Arthur Heyer and ‘Two white Perisan cats looking into a goldfish bowl’

Arthur Heyer was a German-Hungarian painter who loved painted animals (and famously Persian cats) at the turn of last century. He loved to paint Persian and Turkish Angora cats in their natural habitat, and some of his paintings, including the very famous ‘Two white Perisan cats looking into a goldfish bowl’, have been internationally praised. His passion for cats was so strong, that he was nicknamed ‘Cat-Heyer’ by friends and art enthusiasts.

David Hockney’s ‘Mr and Mrs Clark and Percy’

One of David Hockney’s most famous portraits was that of his married designer friends Celia Birtwell and Ossie Clark along with their Persian cat ‘Percy’. The portrait is full of symbolism, and the Persian cat plays his part in the image. Percy the cat does not look at the artist, but instead stares out the window representing the unspoken infidelity and envy that later plagued this marriage.
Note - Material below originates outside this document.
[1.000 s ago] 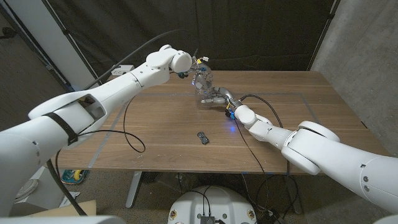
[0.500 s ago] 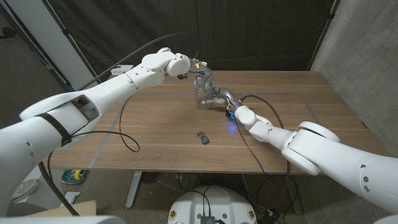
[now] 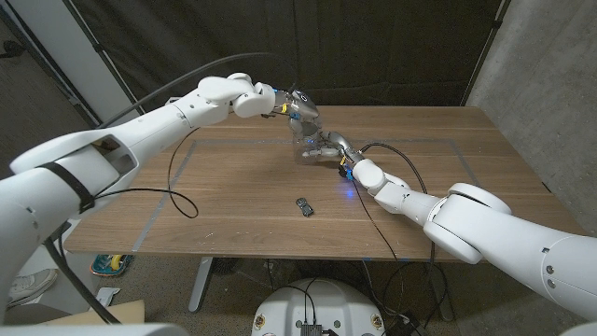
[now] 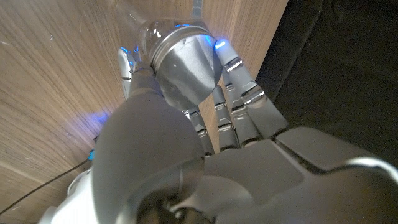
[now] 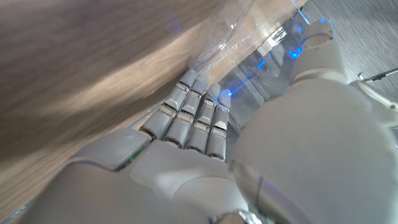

As the internet has proven to us, humans adore pictures of cats. Persian cats are the epitome of elegance within the cat world. Some of the worlds most important painters have utilized cats as subjects or props in their paintings, and this is especially the case in portraits of children commissioned in the 19th century. These glamourous felines reign supreme as the most popular choice for animal artists.